_EXERCISE OBJECTIVE_
Could you copy each line of the listing below that has the word "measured"?

[[ EXERCISE DATA open ]]

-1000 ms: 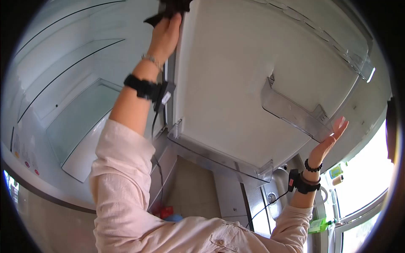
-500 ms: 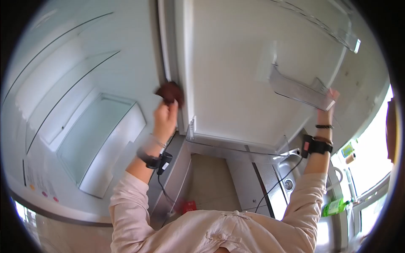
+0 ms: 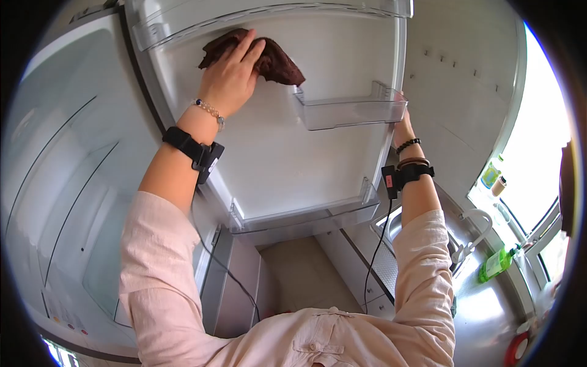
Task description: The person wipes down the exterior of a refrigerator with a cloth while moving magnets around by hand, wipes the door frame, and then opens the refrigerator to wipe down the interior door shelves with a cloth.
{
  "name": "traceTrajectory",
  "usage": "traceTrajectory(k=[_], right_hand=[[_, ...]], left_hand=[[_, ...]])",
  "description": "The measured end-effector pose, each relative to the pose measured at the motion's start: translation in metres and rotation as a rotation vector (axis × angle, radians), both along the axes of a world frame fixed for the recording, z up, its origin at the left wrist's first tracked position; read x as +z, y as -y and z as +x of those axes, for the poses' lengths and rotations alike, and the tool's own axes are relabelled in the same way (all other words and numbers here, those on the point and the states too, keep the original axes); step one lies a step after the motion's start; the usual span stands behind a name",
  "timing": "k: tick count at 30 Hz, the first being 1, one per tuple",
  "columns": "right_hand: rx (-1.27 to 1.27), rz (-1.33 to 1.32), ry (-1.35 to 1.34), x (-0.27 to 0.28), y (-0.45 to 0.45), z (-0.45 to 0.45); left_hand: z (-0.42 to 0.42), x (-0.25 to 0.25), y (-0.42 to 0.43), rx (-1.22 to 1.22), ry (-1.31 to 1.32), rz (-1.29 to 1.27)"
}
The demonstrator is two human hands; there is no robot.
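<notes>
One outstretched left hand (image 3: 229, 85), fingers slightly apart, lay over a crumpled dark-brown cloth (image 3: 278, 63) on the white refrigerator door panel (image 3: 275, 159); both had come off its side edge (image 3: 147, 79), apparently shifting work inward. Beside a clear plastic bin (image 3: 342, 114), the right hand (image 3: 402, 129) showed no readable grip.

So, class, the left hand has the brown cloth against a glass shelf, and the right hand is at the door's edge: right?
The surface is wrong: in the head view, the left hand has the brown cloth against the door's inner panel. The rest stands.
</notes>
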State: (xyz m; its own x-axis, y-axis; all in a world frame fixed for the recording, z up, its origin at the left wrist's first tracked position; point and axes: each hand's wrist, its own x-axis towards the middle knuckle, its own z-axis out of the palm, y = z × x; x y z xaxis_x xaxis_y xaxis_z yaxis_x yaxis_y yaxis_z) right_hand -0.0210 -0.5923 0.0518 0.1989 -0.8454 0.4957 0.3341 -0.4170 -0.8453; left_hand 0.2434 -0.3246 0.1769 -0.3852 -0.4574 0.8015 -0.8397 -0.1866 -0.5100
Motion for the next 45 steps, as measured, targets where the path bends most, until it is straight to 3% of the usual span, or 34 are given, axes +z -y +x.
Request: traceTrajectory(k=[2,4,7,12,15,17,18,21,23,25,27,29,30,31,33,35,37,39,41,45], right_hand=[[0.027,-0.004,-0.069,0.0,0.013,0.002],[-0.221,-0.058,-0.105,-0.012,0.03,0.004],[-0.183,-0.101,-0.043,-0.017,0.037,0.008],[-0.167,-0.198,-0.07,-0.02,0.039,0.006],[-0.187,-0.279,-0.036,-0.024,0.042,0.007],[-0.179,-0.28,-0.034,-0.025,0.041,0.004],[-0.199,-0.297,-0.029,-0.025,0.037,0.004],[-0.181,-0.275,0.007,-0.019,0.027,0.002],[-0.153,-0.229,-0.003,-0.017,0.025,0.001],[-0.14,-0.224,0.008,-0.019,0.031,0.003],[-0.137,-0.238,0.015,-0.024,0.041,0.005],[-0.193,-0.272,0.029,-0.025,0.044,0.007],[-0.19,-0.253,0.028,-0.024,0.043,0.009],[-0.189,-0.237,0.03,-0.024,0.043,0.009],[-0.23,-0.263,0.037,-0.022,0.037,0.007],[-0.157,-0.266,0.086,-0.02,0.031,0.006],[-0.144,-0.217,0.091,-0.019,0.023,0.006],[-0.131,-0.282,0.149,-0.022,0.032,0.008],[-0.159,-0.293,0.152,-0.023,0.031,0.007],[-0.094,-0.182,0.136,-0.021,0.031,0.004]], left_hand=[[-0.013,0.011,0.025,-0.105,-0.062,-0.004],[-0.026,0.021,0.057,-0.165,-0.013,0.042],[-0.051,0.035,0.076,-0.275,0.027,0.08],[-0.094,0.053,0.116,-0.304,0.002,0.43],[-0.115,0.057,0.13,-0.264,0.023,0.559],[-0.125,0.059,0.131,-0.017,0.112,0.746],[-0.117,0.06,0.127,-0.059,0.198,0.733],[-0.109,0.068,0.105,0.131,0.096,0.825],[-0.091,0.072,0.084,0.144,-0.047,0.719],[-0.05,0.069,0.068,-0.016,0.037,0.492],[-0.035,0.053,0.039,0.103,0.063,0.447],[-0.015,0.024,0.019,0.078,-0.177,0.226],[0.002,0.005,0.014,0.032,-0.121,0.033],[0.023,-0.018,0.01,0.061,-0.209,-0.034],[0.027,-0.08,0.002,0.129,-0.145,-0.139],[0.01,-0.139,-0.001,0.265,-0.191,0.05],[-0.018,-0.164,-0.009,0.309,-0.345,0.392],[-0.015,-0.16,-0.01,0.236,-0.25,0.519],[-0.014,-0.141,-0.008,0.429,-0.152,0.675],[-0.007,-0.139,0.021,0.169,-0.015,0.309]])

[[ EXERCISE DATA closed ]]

_EXERCISE OUTPUT_
  "description": "The measured end-effector pose, each relative to the pose measured at the motion's start: translation in metres and rotation as a rotation vector (axis × angle, radians), both along the axes of a world frame fixed for the recording, z up, its origin at the left wrist's first tracked position; read x as +z, y as -y and z as +x of those axes, for the poses' lengths and rotations alike, and the tool's own axes are relabelled in the same way (all other words and numbers here, those on the point and the states too, keep the original axes); step one lies a step after the motion's start; the usual span stands behind a name",
Motion for the next 45 steps, as measured, targets where the path bends most, until it is straight to 3% of the usual span, or 34 are given, axes +z -y +x.

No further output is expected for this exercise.